Would you please copy each line below that includes the string "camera"?

BEGIN DATASET EXCERPT

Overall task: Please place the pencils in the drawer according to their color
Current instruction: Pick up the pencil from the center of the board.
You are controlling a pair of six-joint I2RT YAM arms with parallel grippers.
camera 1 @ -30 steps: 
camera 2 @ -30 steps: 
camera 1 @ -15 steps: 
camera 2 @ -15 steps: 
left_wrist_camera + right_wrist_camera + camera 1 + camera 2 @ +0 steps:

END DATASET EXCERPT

ANSWER TO THIS TASK =
camera 1 @ -30 steps: 
camera 2 @ -30 steps: 
camera 1 @ -15 steps: 
camera 2 @ -15 steps: 
left_wrist_camera + right_wrist_camera + camera 1 + camera 2 @ +0 steps:

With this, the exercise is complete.